Copy, in full, each line of the material that holds the word "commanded".
- - - - -
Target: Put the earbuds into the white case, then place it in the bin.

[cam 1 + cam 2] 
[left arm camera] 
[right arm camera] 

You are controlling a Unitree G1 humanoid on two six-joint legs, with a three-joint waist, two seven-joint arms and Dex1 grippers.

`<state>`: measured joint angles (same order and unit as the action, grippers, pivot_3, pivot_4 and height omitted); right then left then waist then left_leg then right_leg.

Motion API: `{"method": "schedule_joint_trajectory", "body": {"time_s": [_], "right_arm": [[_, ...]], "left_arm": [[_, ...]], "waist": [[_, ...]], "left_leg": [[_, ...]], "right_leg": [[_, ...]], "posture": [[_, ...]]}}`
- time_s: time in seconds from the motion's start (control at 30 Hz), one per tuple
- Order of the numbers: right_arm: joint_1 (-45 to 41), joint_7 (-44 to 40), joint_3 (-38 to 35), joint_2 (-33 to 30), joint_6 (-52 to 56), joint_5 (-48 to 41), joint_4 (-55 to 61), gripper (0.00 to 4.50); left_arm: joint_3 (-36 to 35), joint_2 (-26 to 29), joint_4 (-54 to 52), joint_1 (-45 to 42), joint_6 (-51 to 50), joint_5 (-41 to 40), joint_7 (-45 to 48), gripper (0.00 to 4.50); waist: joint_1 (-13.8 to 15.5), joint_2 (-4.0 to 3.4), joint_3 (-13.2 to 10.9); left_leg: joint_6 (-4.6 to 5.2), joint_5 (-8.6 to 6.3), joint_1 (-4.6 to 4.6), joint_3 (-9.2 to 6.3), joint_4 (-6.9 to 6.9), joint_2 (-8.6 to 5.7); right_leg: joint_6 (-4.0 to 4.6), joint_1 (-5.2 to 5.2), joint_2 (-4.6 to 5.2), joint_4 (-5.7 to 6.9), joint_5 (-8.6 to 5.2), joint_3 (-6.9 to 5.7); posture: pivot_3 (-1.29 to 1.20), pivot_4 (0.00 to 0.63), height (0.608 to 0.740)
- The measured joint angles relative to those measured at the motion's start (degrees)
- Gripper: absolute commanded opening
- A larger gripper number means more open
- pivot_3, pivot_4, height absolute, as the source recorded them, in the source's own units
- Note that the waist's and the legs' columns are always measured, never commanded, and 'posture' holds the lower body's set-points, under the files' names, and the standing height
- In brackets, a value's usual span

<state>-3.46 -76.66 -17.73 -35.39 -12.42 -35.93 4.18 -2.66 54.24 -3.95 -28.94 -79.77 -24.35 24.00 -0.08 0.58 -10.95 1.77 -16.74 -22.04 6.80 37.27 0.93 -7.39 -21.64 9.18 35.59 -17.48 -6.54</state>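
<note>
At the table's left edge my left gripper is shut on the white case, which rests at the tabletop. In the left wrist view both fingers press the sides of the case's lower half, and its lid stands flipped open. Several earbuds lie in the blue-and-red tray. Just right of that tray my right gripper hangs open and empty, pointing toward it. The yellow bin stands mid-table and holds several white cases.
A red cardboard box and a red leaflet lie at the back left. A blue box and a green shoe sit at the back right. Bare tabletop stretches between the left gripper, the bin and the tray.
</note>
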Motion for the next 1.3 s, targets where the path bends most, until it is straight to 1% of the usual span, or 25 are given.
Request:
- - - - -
◆ **Finished exercise**:
- Gripper: absolute commanded opening
- Note that the waist's and the legs' columns are always measured, never commanded, and 'posture' holds the lower body's set-points, under the files' names, and the standing height

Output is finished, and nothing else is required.